FIG. 1 is a cross-sectional view showing a state in which an extremely thin layer for forming a magnetic recording thin film according to the present invention is formed on a substrate, and FIG. 2 shows an X-ray diffraction pattern on the small angle side of the thin film immediately after film formation. Figure,
FIG. 3 is a graph showing the relationship between the Mn content of the thin film and the saturation magnetization at room temperature. FIGS. 4 and 5 are graphs showing the relationship between the Mn content of the thin film and the coercive force at room temperature.
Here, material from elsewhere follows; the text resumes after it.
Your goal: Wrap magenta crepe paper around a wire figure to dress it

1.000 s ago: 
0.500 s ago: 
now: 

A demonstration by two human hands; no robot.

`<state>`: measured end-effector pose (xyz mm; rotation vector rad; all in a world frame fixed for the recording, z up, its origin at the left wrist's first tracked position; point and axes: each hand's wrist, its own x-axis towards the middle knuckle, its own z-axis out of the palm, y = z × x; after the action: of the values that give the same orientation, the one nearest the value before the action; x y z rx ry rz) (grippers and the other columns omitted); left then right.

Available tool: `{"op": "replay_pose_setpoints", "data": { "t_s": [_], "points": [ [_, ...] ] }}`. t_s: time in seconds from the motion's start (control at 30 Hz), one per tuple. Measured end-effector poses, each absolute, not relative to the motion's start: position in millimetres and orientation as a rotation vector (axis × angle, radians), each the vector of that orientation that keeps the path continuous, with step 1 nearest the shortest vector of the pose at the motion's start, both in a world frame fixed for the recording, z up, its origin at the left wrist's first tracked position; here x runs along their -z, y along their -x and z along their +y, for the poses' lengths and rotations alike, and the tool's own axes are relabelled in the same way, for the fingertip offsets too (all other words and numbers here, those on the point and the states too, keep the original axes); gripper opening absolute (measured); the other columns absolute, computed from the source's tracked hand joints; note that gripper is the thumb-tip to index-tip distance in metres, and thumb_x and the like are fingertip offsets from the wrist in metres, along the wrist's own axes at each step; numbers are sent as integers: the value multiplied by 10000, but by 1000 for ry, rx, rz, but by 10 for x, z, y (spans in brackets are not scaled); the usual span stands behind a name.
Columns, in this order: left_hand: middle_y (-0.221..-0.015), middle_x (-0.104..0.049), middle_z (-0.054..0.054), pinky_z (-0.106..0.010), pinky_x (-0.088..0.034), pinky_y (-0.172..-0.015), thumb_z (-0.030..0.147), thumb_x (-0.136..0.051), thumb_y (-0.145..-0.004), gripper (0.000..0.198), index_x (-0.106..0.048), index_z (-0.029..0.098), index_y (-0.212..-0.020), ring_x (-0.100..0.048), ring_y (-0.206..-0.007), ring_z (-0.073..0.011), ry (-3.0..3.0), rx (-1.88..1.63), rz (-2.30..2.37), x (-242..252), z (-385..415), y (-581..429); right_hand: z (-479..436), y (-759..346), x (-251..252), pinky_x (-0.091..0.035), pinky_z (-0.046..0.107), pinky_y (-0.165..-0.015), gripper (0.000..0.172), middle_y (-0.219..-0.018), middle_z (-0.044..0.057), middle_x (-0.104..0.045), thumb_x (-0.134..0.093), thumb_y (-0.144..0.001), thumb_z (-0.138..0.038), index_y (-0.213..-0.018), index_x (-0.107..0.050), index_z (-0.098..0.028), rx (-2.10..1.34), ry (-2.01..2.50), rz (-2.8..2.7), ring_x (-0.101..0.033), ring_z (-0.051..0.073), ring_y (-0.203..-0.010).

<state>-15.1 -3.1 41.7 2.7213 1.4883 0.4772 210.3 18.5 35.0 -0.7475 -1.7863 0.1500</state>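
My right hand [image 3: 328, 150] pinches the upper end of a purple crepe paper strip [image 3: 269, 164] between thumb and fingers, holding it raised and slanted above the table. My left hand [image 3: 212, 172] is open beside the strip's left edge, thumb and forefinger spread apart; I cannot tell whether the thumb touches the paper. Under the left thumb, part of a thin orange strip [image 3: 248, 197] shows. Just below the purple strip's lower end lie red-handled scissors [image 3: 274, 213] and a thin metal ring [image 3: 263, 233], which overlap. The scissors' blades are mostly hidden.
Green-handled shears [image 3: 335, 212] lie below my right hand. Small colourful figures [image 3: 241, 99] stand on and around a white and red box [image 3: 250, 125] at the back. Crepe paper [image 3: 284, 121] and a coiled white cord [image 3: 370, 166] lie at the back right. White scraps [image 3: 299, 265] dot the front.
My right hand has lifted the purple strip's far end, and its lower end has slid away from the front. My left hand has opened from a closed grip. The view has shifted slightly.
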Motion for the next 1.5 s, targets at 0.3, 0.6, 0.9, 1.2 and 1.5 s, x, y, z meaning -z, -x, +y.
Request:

The figure is a graph showing the relationship between the Mn content of the thin film and the residual magnetization ratio. 1 ... substrate, 2 ... thin film, 3,4 ... very thin layer.

──────────────────────────────────────────────────続 き Continued on the front page (51) Int.Cl. ⁶ Identification code FI H01F 10/12 H01F 10/12 41/16 41/16

Claims (3)

(57) [Claims] 1. Mn (manganese), Al (aluminum) and
A magnetic recording thin film containing Sb (antimony) as a constituent element, wherein the thin film has a laminated structure in which first ultrathin layers made of Mn and Al and second ultrathin layers made of Sb are present alternately. A magnetic recording thin film wherein atomic diffusion occurs at a layer interface between the first ultrathin layer and the second ultrathin layer. 2. A thin film in which a first ultra-thin layer made of an Mn-Al alloy and a second ultra-thin layer made of Sb are alternately and periodically laminated, and this thin film is heat-treated in a vacuum. And causing atomic diffusion between the respective layers. 3. The method according to claim 2, wherein said thin film is formed by sputtering or vacuum deposition.